Le chef‑d’œuvre de Nan Goldin s’offre une expo événement chez Gagosian
Les 126 photos de « The Ballad of Sexual Dependency », son étude culte et révolutionnaire sur l’intimité.
Résumé
- La galerie Gagosian de Davies Street s’apprête à accueillir The Ballad of Sexual Dependency, la série photographique majeure de Nan Goldin, du 13 janvier au 21 mars 2026
- L’exposition propose une réflexion radicalement incisive sur le New York du downtown et marque la première présentation intégrale de la série au Royaume‑Uni.
Nan Goldin a un jour décrit sa série fondatrice, The Ballad of Sexual Dependency, comme « le journal intime que je laisse lire aux gens ». Considérée comme l’un des corpus les plus influents du siècle, la série embarque pour un voyage culturel au cœur de la bohème punk de l’East Village — arrière‑salles de bars, chambres vides, salles de bains plongées dans la pénombre et clubs saturés de fumée. Selon ses propres mots, elle saisit « exactement à quoi ressemble mon monde, sans glamorisation, sans glorification ».
À Londres, Gagosian remonte le temps pour nous replonger dans le New York de Goldin. À partir du 13 janvier 2026, l’espace de Davies Street présentera l’ensemble des 126 photographies de The Ballad, marquant la première présentation de la série dans son intégralité au Royaume‑Uni.

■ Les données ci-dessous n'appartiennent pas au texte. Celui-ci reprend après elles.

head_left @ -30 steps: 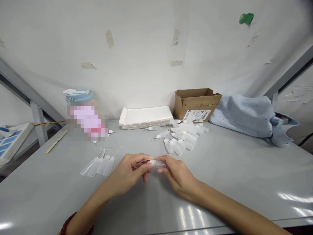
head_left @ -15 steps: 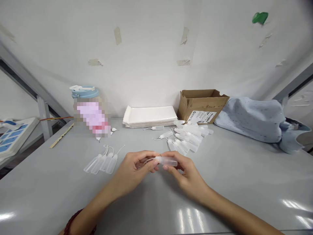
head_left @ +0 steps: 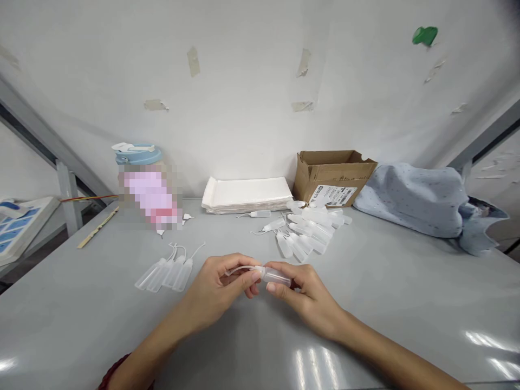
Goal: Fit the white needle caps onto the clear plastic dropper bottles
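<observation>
Both hands hold one small translucent squeeze bottle (head_left: 277, 276) above the front middle of the table. My left hand (head_left: 223, 284) pinches its white cap, and the thin curved tube from the cap runs left over my fingers. My right hand (head_left: 304, 287) grips the bottle's body between thumb and fingers. Left of my left hand, several similar bottles (head_left: 166, 273) lie side by side with their tubes pointing away from me. Beyond my hands, to the right, more such bottles (head_left: 311, 230) lie in a loose heap.
A stack of white padded envelopes (head_left: 247, 195) lies by the wall, beside an open cardboard box (head_left: 335, 176). Bluish cloth (head_left: 410, 197) is bunched at right. A blue-lidded container (head_left: 138, 154), partly blurred out, stands left, near a thin wooden strip (head_left: 97, 227) on the grey table (head_left: 385, 292).
The bottle's tube now shows as a fuller arc above my left fingers, and the body tilts slightly down to the right. Both hands keep their hold; the view has shifted a little.
</observation>
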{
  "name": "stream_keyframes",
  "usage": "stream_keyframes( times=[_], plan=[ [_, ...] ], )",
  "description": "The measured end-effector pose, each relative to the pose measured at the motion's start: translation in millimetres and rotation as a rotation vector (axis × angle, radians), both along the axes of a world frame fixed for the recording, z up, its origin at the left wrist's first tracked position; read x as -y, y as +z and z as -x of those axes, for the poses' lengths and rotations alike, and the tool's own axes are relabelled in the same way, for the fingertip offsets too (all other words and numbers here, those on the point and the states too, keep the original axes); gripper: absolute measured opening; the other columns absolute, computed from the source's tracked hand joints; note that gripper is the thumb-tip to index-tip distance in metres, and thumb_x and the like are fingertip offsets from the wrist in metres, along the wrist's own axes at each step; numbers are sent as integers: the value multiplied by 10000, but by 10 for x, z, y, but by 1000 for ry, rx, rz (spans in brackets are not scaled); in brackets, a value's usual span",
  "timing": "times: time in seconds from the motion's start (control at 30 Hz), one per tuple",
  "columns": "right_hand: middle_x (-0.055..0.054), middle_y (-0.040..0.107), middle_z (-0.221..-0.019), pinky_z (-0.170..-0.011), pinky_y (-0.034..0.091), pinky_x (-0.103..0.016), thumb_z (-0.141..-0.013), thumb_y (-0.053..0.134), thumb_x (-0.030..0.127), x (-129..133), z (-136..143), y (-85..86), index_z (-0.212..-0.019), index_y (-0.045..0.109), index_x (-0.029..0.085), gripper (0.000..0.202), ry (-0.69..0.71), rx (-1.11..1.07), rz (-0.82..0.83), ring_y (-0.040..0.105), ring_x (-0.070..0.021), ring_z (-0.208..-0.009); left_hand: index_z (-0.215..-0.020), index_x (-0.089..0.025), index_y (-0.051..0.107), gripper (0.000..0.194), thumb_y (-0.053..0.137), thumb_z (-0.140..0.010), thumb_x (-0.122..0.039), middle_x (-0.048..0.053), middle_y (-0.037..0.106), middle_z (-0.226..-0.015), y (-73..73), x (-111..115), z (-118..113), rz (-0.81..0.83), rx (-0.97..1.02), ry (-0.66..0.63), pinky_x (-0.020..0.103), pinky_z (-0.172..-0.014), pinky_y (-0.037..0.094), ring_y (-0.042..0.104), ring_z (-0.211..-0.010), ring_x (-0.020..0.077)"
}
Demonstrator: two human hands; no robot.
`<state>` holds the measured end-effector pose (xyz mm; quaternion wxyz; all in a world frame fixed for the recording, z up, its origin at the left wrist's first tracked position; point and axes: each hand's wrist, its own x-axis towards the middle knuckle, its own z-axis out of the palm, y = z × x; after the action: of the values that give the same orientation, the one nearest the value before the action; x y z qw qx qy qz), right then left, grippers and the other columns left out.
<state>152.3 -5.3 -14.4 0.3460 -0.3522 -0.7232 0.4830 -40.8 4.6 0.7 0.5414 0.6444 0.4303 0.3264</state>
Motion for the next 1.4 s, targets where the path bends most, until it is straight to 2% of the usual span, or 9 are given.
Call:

L’exposition coïncide avec le 40e anniversaire de sa publication originale chez Aperture, en un moment qui « [réaffirme] que le désir de transformation et la difficulté de se lier et de faire couple restent profondément ancrés dans notre monde », explique l’artiste.
Réalisée entre 1973 et 1986, la série propose une étude percutante du genre, du pouvoir et de l’intimité qui, quatre décennies plus tard, demeure d’une intensité vibrante. Carnet de communauté aussi cru qu’intime, Goldin précise : « Je ne choisis pas des personnes pour les photographier ; je photographie directement à partir de ma vie. Ces images naissent des relations, non de l’observation. Elles sont une invitation dans mon monde, mais elles sont désormais devenues le témoignage d’une génération perdue. »
Audacieuse dans sa forme et chromatiquement radicale, The Ballad a consacré la position de Goldin à l’avant‑garde, contribuant à faire passer la photographie de la marge au centre du discours sur l’art contemporain. À la fois « manifeste et salve inaugurale », selon Gagosian, la série a tracé la voie d’une carrière au long cours qui a redéfini les possibilités expressives de l’image elle‑même.
Pour celles et ceux qui seront à Londres, la prochaine exposition de l’artiste chez Gagosian se tiendra à la galerie de Davies Street du 13 janvier au 21 mars 2026. The Ballad, dans sa forme originale de diaporama, est présentée simultanément à Milan dans le cadre de This Will Not End Well, une vaste rétrospective consacrée au travail filmique de Goldin au Pirelli HangarBicocca.